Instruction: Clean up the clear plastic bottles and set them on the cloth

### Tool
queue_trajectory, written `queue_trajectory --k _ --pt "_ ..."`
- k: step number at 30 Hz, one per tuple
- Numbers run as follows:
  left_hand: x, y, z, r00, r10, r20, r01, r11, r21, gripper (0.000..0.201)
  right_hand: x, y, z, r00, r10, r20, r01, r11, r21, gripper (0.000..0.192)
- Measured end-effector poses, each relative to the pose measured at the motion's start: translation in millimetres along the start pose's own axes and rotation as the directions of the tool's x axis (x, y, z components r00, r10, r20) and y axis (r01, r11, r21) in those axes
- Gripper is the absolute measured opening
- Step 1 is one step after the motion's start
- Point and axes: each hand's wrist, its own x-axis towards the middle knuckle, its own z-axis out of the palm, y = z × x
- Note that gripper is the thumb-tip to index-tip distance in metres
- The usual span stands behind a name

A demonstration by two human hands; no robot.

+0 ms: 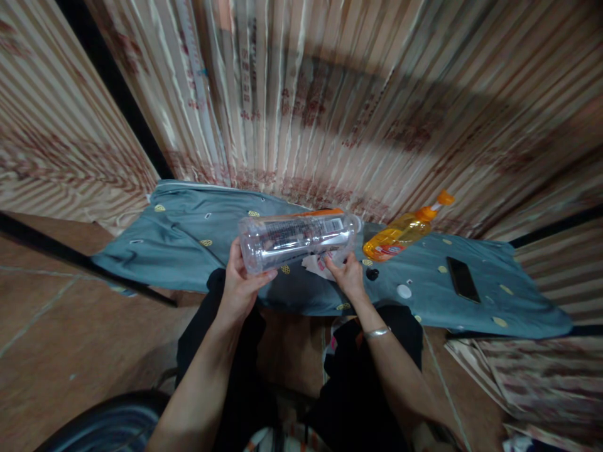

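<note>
A large clear plastic bottle (pixel 299 238) lies sideways in the air above the cloth, its base to the left and its neck to the right. Its label carries dark print, a barcode and an orange patch. My left hand (pixel 240 285) is closed around the base end, thumb along the underside. At the neck end, my right hand (pixel 347 276) grips the bottle's lower side. A whitish piece of paper (pixel 316 266) shows beside my right fingers; whether they touch it I cannot tell.
An orange pump bottle (pixel 398 235) stands right of my right hand. A small black cap (pixel 372 274), a white round lid (pixel 404 291) and a phone (pixel 463 279) lie on the grey-blue cloth (pixel 490 301). Patterned curtains (pixel 320 113) hang behind, with dark frame poles (pixel 117 94).
</note>
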Motion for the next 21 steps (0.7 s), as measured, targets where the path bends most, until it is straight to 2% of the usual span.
queue_trajectory --k 5,15,21 --pt "0.6 -0.5 0.2 1.0 0.015 0.004 -0.015 1.0 -0.002 0.074 0.0 -1.3 -1.1 1.0 -0.001 -0.01 0.001 1.0 0.003 0.047" --pt "-0.6 1.3 1.2 1.0 -0.006 -0.025 0.006 1.0 -0.007 0.076 -0.2 -0.5 0.2 1.0 -0.005 0.0 0.005 1.0 -0.015 0.057" --pt "0.3 2.3 2.2 1.0 -0.009 -0.021 0.009 1.0 -0.015 0.074 -3.0 -7.4 -3.6 1.0 0.0 0.022 0.0 1.0 -0.001 0.05"
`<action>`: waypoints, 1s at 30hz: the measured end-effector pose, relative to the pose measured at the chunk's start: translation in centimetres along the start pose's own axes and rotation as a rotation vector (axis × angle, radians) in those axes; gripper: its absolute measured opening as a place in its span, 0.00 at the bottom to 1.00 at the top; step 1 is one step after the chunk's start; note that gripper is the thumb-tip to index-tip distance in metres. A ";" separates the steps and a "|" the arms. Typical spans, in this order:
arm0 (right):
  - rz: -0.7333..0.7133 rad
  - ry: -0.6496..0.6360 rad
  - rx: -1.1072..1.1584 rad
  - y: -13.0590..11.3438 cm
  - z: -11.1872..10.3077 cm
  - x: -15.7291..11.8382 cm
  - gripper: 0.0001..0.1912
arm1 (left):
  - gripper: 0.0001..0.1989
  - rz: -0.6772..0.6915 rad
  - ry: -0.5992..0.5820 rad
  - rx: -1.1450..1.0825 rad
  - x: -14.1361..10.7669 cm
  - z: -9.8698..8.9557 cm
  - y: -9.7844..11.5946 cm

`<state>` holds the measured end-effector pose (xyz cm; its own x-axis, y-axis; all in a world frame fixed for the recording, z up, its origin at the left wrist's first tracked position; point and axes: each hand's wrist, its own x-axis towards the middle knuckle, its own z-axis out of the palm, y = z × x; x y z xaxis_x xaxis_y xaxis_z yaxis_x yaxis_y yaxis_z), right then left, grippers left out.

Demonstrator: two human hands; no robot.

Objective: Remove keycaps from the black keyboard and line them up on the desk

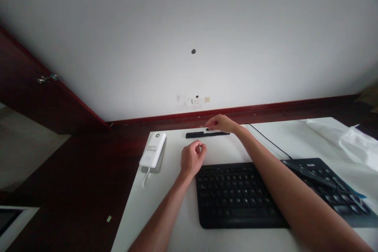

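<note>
Just beyond the black keyboard (236,193), a keycap row (195,135)
Right hand (221,123) pinches a small keycap (207,129); left hand (191,158) curled, contents unclear

The bare right forearm (283,181) hides part of the black plastic keyboard (233,193). Whether the right hand (223,123) grips the tiny black piece (207,129) is unclear. Print (152,148) on the white rectangular power bank (152,155) (minute, grey) is illegible; the right edge crops crumpled white wrapping (356,143).

Right hand (220,123) outstretched, left hand (191,158) loosely curled.
</note>
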<state>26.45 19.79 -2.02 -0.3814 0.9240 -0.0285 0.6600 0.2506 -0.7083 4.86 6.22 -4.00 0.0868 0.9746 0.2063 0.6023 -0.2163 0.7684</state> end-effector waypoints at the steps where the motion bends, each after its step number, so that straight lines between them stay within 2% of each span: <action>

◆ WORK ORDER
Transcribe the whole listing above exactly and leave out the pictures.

◆ ANSWER TO THIS PROBLEM
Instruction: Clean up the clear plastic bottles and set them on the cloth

### Tool
queue_trajectory, written `queue_trajectory --k _ --pt "_ ..."`
- k: step number at 30 Hz, one per tuple
- Numbers run as follows:
  left_hand: x, y, z, r00, r10, r20, r01, r11, r21, gripper (0.000..0.201)
  right_hand: x, y, z, r00, r10, r20, r01, r11, r21, gripper (0.000..0.192)
- Measured end-effector poses, each relative to the pose measured at the motion's start: translation in millimetres along the start pose's own axes and rotation as the directions of the tool's x axis (x, y, z components r00, r10, r20) and y axis (r01, r11, r21) in those axes
- Gripper is the absolute measured opening
- Step 1 is one step after the motion's start
- Point and axes: each hand's wrist, its own x-axis towards the middle knuckle, its own z-axis out of the palm, y = z × x
- Note that gripper is the thumb-tip to index-tip distance in metres
- The usual span stands behind a name

A demonstration by two human hands; no robot.

+0 ms: 

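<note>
A large clear plastic bottle (pixel 299 238) lies sideways in the air above the cloth, its base to the left and its neck to the right. Its label carries dark print, a barcode and an orange patch. My left hand (pixel 240 285) is closed around the base end, thumb along the underside. At the neck end, my right hand (pixel 347 276) grips the bottle's lower side. A whitish piece of paper (pixel 316 266) shows beside my right fingers; whether they touch it I cannot tell.
An orange pump bottle (pixel 398 235) stands right of my right hand. A small black cap (pixel 372 274), a white round lid (pixel 404 291) and a phone (pixel 463 279) lie on the grey-blue cloth (pixel 490 301). Patterned curtains (pixel 320 113) hang behind, with dark frame poles (pixel 117 94).
</note>
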Motion for the next 21 steps (0.7 s), as measured, targets where the path bends most, until it is straight to 2% of the usual span.
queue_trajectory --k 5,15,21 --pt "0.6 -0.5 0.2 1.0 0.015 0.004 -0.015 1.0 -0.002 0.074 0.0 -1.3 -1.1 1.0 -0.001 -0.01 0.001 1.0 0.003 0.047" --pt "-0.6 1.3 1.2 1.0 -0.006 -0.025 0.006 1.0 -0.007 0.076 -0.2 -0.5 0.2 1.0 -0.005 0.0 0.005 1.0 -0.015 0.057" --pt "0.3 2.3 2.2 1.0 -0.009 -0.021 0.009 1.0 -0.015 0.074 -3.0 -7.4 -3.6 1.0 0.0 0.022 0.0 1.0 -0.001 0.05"
`<action>`: waypoints, 1s at 30hz: the measured end-effector pose, relative to the pose measured at the chunk's start: translation in centimetres along the start pose's own axes and rotation as a rotation vector (axis × angle, radians) in those axes; gripper: its absolute measured opening as a place in its span, 0.00 at the bottom to 1.00 at the top; step 1 is one step after the chunk's start; note that gripper is the thumb-tip to index-tip distance in metres. A ";" separates the steps and a "|" the arms. Typical spans, in this order:
arm0 (right):
  - rz: -0.7333..0.7133 rad
  - ry: -0.6496..0.6360 rad
  - rx: -1.1072..1.1584 rad
  - y: -13.0590..11.3438 cm
  - z: -11.1872..10.3077 cm
  - x: -15.7291..11.8382 cm
  - gripper: 0.0001..0.1912
arm1 (left):
  - gripper: 0.0001..0.1989
  - rz: -0.6772..0.6915 rad
  - ry: -0.5992..0.5820 rad
  - rx: -1.1450..1.0825 rad
  - x: -14.1361..10.7669 cm
  - z: -9.8698..8.9557 cm
  - y: -9.7844..11.5946 cm

`<state>` holds the measured end-effector pose (xyz cm; its own x-axis, y-axis; all in a world frame fixed for the recording, z up, its origin at the left wrist's first tracked position; point and axes: each hand's wrist, its own x-axis towards the middle knuckle, its own z-axis out of the palm, y = z × x; x y z xaxis_x xaxis_y xaxis_z yaxis_x yaxis_y yaxis_z), right then left, grippers left out.

Demonstrator: two human hands; no robot.

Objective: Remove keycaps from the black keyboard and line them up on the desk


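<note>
Just beyond the black keyboard (236,193), a keycap row (195,135)
Right hand (221,123) pinches a small keycap (207,129); left hand (191,158) curled, contents unclear

The bare right forearm (283,181) hides part of the black plastic keyboard (233,193). Whether the right hand (223,123) grips the tiny black piece (207,129) is unclear. Print (152,148) on the white rectangular power bank (152,155) (minute, grey) is illegible; the right edge crops crumpled white wrapping (356,143).

Right hand (220,123) outstretched, left hand (191,158) loosely curled.
</note>
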<state>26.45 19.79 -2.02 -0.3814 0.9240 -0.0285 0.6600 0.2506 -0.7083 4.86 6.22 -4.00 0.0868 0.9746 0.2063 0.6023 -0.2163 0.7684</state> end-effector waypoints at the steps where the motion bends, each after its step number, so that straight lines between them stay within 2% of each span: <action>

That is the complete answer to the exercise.